## [Work order]
Only the first line of the listing and the lines after it, up to and including the one containing "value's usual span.", should be retyped exactly.

## [Given information]

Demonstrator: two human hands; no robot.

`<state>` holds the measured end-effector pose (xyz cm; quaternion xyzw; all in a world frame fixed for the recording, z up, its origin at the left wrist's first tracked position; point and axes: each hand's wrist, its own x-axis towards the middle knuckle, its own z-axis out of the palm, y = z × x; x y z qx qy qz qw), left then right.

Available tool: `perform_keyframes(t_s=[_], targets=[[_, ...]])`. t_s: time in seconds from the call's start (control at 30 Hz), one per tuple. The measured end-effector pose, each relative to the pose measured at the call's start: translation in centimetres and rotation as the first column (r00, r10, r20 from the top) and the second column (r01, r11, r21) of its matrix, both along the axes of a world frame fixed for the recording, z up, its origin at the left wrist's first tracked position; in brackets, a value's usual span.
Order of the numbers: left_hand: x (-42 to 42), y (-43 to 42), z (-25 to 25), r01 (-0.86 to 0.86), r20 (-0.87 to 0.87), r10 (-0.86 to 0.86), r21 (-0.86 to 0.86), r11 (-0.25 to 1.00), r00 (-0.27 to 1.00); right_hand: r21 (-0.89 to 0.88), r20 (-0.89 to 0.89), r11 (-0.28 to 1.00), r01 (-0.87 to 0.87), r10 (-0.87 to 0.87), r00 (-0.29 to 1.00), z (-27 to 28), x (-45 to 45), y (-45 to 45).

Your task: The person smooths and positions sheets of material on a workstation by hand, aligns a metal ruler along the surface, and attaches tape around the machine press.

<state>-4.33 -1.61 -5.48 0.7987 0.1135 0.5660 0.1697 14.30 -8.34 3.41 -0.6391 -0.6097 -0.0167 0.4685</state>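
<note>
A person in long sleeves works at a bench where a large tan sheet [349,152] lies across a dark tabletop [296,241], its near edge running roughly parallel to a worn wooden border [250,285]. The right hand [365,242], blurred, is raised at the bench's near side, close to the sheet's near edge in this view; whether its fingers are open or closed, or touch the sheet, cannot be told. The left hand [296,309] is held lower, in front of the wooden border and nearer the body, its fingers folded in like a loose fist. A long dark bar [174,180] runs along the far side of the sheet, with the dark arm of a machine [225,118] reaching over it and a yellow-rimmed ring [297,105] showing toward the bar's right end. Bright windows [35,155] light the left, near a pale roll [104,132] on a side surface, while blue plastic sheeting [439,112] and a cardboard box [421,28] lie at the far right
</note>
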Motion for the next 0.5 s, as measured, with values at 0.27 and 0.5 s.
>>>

## [Problem solution]
Demonstrator: two human hands; no robot.

`<state>` holds the measured end-effector pose (xyz cm; quaternion xyzw; all in a world frame fixed for the recording, z up, its origin at the left wrist's first tracked position; point and axes: each hand's wrist, its own x-axis towards the middle knuckle, its own z-axis out of the palm, y = z × x; x y z qx qy qz qw), left then right.

Available tool: `perform_keyframes(t_s=[_], targets=[[_, ...]])`. t_s: time in seconds from the call's start (control at 30 Hz), one per tuple. The measured end-effector pose, each relative to the pose measured at the call's start: translation in centimetres and rotation as the first column (r00, r10, r20 from the top) and the second column (r01, r11, r21) of its matrix, both along the axes of a world frame fixed for the recording, z up, its origin at the left wrist's first tracked position; in brackets, a value's usual span.

Work on the answer is now done.